Clinical treatment patterns, molecular characteristics and survival outcomes of ROS1-rearranged non-small cell lung cancer: A large multicenter retrospective study.

机构信息

Department of Medical Oncology, Lung Cancer and Gastrointestinal Unit, Hunan Cancer Hospital/The Affiliated Cancer Hospital of Xiangya School of Medicine, Central South University, Changsha, 410013 China; Graduate Collaborative Training Base of Hunan Cancer Hospital, Hengyang Medical School, University of South China, Hengyang, Hunan 421001, China.

Department of Medical Oncology, Qinghai Provincial People's Hospital, Xining 810000, China.

出版信息

Lung Cancer. 2024 Jun;192:107827. doi: 10.1016/j.lungcan.2024.107827. Epub 2024 May 21.

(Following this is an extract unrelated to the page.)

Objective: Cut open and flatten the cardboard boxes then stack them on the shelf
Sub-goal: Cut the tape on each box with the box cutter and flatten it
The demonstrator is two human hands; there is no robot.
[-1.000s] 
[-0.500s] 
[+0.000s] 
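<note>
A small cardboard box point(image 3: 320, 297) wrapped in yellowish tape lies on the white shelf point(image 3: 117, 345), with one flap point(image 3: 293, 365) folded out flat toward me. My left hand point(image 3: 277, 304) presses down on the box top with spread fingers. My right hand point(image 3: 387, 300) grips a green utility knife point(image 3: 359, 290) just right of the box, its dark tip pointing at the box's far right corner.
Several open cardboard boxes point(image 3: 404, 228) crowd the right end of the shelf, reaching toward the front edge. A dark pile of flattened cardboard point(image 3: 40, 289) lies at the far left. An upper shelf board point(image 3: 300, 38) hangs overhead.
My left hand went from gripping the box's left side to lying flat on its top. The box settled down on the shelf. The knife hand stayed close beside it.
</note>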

DOI:10.1016/j.lungcan.2024.107827
PMID:38795459
Abstract

BACKGROUND

Non-small cell lung cancer (NSCLC) harboring ROS1 rearrangements is a molecular subset that exhibits favorable responses to tyrosine kinase inhibitor (TKI) treatment than chemotherapy. This study investigated real-world treatment patterns and survival outcomes among patients with ROS1-rearranged advanced NSCLC.

METHODS

We conducted a retrospective analysis of patients with ROS1-rearranged advanced NSCLC treated in four different hospitals in China from August 2018 to March 2022. The study analyzed gene fusion distribution, resistance patterns, and survival outcomes.

RESULTS

ROS1 rearrangement occurs in 1.8 % (550/31,225) of our study cohort. CD74 was the most common ROS1 fusion partner, accounting for 45.8 %. Crizotinib was used in 73.9 % of patients in the first-line treatment, and an increased use of chemotherapy, ceritinib, and lorlatinib was seen in the second-line setting. Lung (43.2 %) and brain (27.6 %) were the most common sites of progression in first-line setting, while brain progression (39.2 %) was the most common site of progression in second-line. Median overall survival was 46 months (95 % confidence intervals: 39.6-52.4). First-line crizotinib use yielded significantly superior survival outcomes over chemotherapy in terms of progression-free (18.5 vs. 6.0; p < 0.001) and overall survival (49.8 vs. 37; p = 0.024). The choice of treatment in the latter line also had survival implications, wherein survival outcomes were better when first-line crizotinib was followed by sequential TKI therapy than first-line chemotherapy followed by TKI therapy.

CONCLUSIONS

Our study provided insights into the real-world treatment, drug resistance patterns, and survival outcomes among patients with ROS1-rearranged NSCLC. This information serves as a valuable reference for guiding the treatment of this molecular subset of NSCLC.

摘要

背景

ROS1 重排的非小细胞肺癌(NSCLC)对酪氨酸激酶抑制剂(TKI)治疗的反应优于化疗,属于分子亚型。本研究旨在调查 ROS1 重排的晚期 NSCLC 患者的真实世界治疗模式和生存结局。

方法

我们对 2018 年 8 月至 2022 年 3 月在中国 4 家不同医院接受治疗的 ROS1 重排的晚期 NSCLC 患者进行了回顾性分析。研究分析了基因融合分布、耐药模式和生存结局。

结果

ROS1 重排在本研究队列的 31225 例患者中占 1.8%(550 例)。CD74 是最常见的 ROS1 融合伙伴,占 45.8%。克唑替尼在一线治疗中用于 73.9%的患者,二线治疗中化疗、塞瑞替尼和劳拉替尼的使用率增加。在一线治疗中,肺部(43.2%)和脑部(27.6%)是最常见的进展部位,而在二线治疗中,脑部进展(39.2%)是最常见的进展部位。中位总生存期为 46 个月(95%置信区间:39.6-52.4)。一线克唑替尼治疗的无进展生存期(18.5 个月比 6.0 个月;p<0.001)和总生存期(49.8 个月比 37 个月;p=0.024)均显著优于化疗。二线治疗的选择也与生存结局相关,一线克唑替尼序贯 TKI 治疗的生存结局优于一线化疗序贯 TKI 治疗。

结论

本研究提供了 ROS1 重排 NSCLC 患者真实世界治疗、耐药模式和生存结局的见解,为指导这一 NSCLC 分子亚型的治疗提供了有价值的参考。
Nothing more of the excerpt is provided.